Human rights activists in Iran said they were concerned about the hunger strike of a man who was reportedly jailed for protesting against the rules requiring women to wear a hijab.
Farhad Meysami, 48, a doctor and publisher before becoming a civil activist, was arrested in his office in July and taken to Tehran’s notorious Evin prison.
After a wave of hijab protests, Iranian authorities cracked down on activists. Meysami was accused of possessing badges stating: “I am against the compulsory hijab.”
In recent months, a number of women have been arrested for defying hijab rules in public; standing on telecom boxes, taking off their headscarves and waving them on a stick. It has sparked a nationwide debate about the obligatory nature of the rules, drawing in previously silent members of the Iranian parliament.
Meysami has been accused of “collusion and conspiracy to threaten national security”, “disseminating propaganda against the establishment” and “insulting the hijab, an essential sacrament of Islam”, according to Iran’s Human Rights Activists news agency (HRANA).
He has also been charged with “provoking women to appear without hijab in the street”.
A number of other activists and lawyers have been arrested in connection with the protests. Nasrin Sotoudeh, a prominent human rights lawyer, was arrested in June after speaking out about a number of her clients being arrested for defying the hijab rules.
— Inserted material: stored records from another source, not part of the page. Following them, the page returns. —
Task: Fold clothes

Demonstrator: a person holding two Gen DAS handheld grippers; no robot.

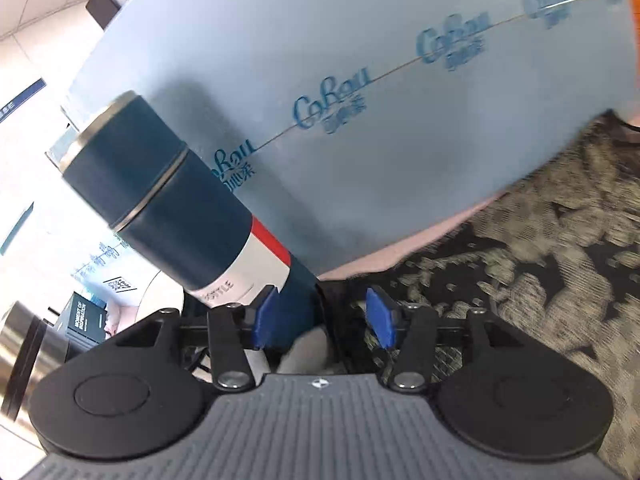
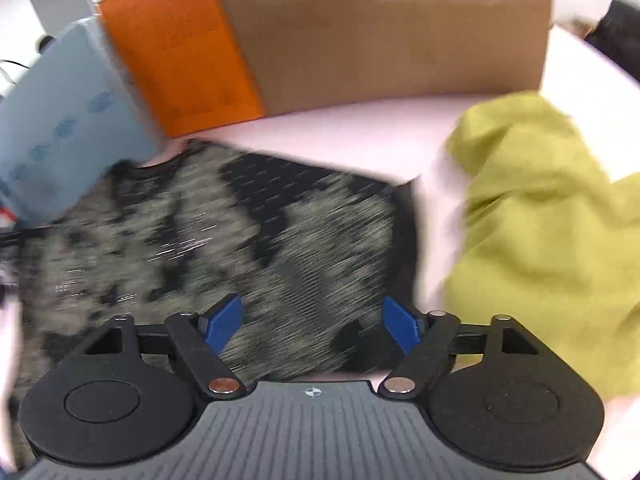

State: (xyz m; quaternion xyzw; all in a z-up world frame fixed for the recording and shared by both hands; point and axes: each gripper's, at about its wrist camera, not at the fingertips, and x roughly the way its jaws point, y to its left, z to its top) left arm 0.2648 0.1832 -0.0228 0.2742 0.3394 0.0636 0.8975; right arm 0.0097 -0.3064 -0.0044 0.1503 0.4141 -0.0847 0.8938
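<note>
Patterned black-and-grey garment point(image 2: 224, 240) lies spread flat on the pale pink table point(image 2: 352, 136), laid out as though for its first fold, though blur hides the detail. Both tongs hang low over it, each spread with nothing between the pads: the right gripper point(image 2: 313, 326) above its near edge, the left gripper point(image 1: 323, 318) at its left side, close to a dark blue bottle point(image 1: 192, 216). A crumpled yellow-green cloth point(image 2: 552, 232) waits to the right, probably next. Far behind stand a blue carton point(image 1: 360, 80) and a cardboard box point(image 2: 380, 32) with an orange side; the room looks like an office.
</note>
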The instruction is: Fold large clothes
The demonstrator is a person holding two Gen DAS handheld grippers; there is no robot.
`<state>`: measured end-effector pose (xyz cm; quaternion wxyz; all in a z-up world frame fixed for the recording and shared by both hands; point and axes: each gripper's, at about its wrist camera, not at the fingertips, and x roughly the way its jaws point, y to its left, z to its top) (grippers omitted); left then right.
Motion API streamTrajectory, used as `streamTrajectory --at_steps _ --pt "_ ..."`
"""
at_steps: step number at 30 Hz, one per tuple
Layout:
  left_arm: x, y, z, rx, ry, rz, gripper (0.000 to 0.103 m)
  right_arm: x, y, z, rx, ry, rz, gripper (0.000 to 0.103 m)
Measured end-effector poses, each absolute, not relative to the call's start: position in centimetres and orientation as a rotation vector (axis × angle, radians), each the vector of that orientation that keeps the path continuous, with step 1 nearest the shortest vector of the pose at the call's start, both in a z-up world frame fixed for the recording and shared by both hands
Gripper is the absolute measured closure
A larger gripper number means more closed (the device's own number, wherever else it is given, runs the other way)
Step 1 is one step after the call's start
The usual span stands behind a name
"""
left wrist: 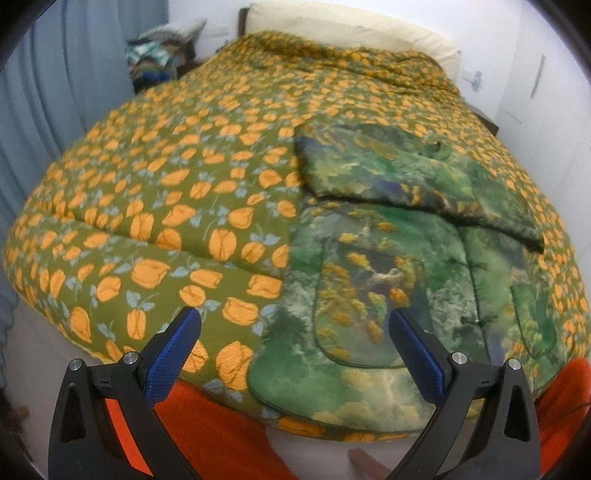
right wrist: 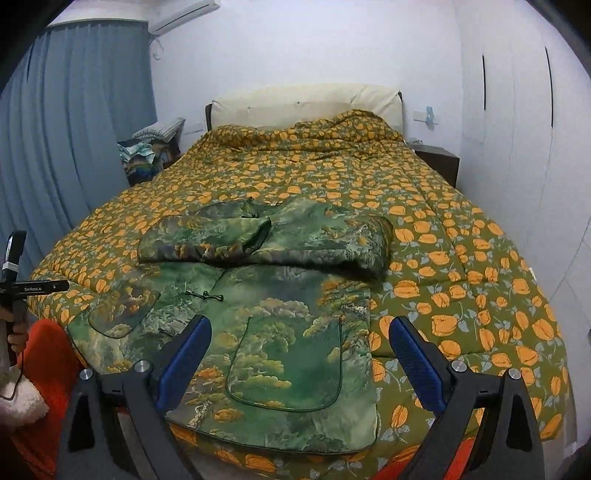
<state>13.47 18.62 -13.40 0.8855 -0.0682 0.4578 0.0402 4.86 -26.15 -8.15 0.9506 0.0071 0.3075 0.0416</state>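
Green jacket (right wrist: 266,325) lies beyond both gaping tongs (left wrist: 295,332) (right wrist: 299,339); untouched.

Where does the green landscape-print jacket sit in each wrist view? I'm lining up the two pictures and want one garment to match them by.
Left wrist view: the green jacket lies right of centre on the floral quilt, beyond the open left gripper.
Right wrist view: the jacket lies centre-left, hem between the open right gripper's fingers.
Shared landmark: the cream headboard.
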Motion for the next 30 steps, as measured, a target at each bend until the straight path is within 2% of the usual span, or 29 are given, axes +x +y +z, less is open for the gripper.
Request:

Sotoudeh has also been on hunger strike since 25 August. She said it was “to protest various detentions and pressures by the judiciary against my family, associates and friends”, according to the Center for Human Rights in Iran (CHRI). The EU has expressed concerns about her ongoing incarceration.
Meysami’s hunger strike is about “unjustified accusations and being denied a lawyer of his choice”, a close associate told the Guardian.
“Do you think wearing a badge that says ‘I am against forced hijab’ is a crime?” Amnesty International tweeted. “Iranian authorities do. They’ve arrested human rights defender Farhad Meysami and charged him with national security offences for supporting Iranian women’s campaign against this degrading practice.”
Sotoudeh’s husband, Reza Khandan, said the authorities made an abusive phone call to Meysami’s mother in the middle of the night, playing her an audio clip that sounded like her son being beaten in prison.
“The woman has been gripped with muscle cramps since she heard the calls,” Khandan said, according to CHRI.
Dozens of students remain in jail after being arrested this year for participating in peaceful protests. It emerged this week that a Tehran University student, Parisa Rafei, 21, had been sentenced to seven years’ jail for “assembly with the intention of acting against national security, propaganda against the system and disrupting public order”.